Crawl a weighted ensemble dataset, executing a function for each iteration. This can be used for postprocessing of trajectories, cleanup of datasets, or anything else that can be expressed as "do X for iteration N, then do something with the result". Tasks are parallelized by iteration, and no guarantees are made about evaluation order.

Usage

$WEST_ROOT/bin/w_crawl [-h] [-r RCFILE] [--quiet | --verbose | --debug] [--version]
                       [--max-queue-length MAX_QUEUE_LENGTH] [-W WEST_H5FILE] [--first-iter N_ITER]
                       [--last-iter N_ITER] [-c CRAWLER_INSTANCE]
                       [--serial | --parallel | --work-manager WORK_MANAGER] [--n-workers N_WORKERS]
                       [--zmq-mode MODE] [--zmq-comm-mode COMM_MODE] [--zmq-write-host-info INFO_FILE]
                       [--zmq-read-host-info INFO_FILE] [--zmq-upstream-rr-endpoint ENDPOINT]
                       [--zmq-upstream-ann-endpoint ENDPOINT] [--zmq-downstream-rr-endpoint ENDPOINT]
                       [--zmq-downstream-ann-endpoint ENDPOINT] [--zmq-master-heartbeat MASTER_HEARTBEAT]
                       [--zmq-worker-heartbeat WORKER_HEARTBEAT] [--zmq-timeout-factor FACTOR]
                       [--zmq-startup-timeout STARTUP_TIMEOUT] [--zmq-shutdown-timeout SHUTDOWN_TIMEOUT]
                       task_callable
For WESTPA 2.0 (beta), replace $WEST_ROOT/bin/w_crawl with w_crawl.

Command-Line Options

See the general command-line tool reference for more information on the general options.

Input/Output Options

General Guidelines

Examples

  • One way to process is to first build an iteration processor:
from __future__ import print_function, division; __metaclass__ = type
import numpy
import os
import sys
from westpa import h5io
from w_crawl import WESTPACrawler
import MDAnalysis

class IterationProcessor(object):
    '''
    This class performs analysis on each iteration.  It should contain a method
    ``process_iteration``, which may be called as 
    ``process_iteration(self, n_iter, iter_group)``, where ``n_iter`` refers to
    the weighted ensemble iteration index, and ``iter_group`` is the HDF5 group 
    for the given iteration.

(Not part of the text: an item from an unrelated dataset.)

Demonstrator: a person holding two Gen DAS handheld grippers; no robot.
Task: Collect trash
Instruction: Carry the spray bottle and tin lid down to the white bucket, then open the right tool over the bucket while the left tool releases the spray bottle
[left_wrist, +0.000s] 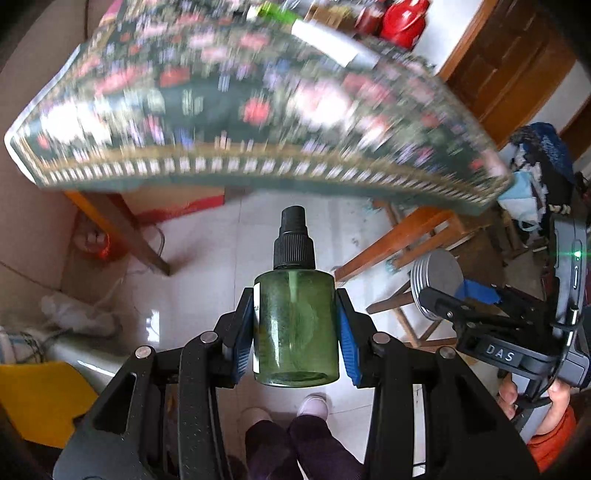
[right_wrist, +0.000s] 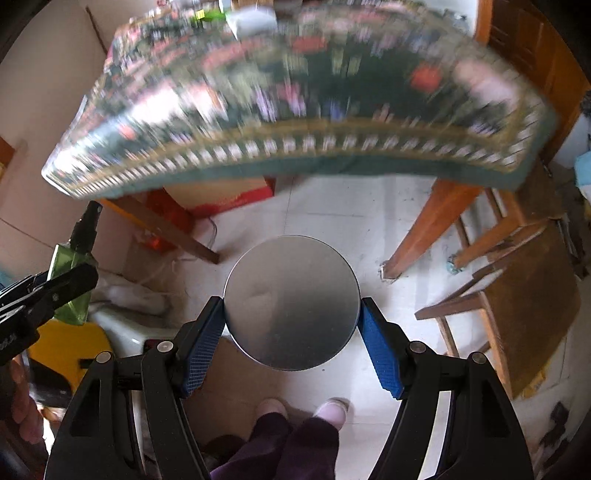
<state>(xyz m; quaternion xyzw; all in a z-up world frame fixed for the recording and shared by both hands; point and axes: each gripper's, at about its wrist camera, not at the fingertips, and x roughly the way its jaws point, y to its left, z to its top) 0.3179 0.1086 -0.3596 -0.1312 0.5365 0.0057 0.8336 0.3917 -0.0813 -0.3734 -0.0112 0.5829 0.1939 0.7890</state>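
Both wrist cameras look steeply down past their own fingers at the floor (left_wrist: 207, 240), close above it, sharing the table (left_wrist: 258, 110) edge and the person's feet (right_wrist: 332, 410).

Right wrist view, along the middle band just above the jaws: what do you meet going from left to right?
Green spray bottle held in the left gripper → table leg → round metal tin held between the right gripper jaws → second table leg → wooden stool.

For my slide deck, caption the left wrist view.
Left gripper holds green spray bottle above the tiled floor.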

The method should return an array or other values, 
    which the ``process_iter_result`` method of the ``Crawler`` class recieves 
    as the argument ``result``. 
    '''
    # Store the location of the PDB file to be used as the topology 
    topology_filename = '/path/to/pdb/file/topology.pdb'
    # Define the pattern used for finding each segment's traj file
    traj_pattern = 'traj_segs/{n_iter:06d}/{seg_id:06d}/testout.xtc'
    # In this example, there are three frames saved for each segment.
    nframes = 3

    def __init__(self):
        '''
        Initialize the IterationProcessor class
        '''
#        self.workdir = os.environ('LOCAL')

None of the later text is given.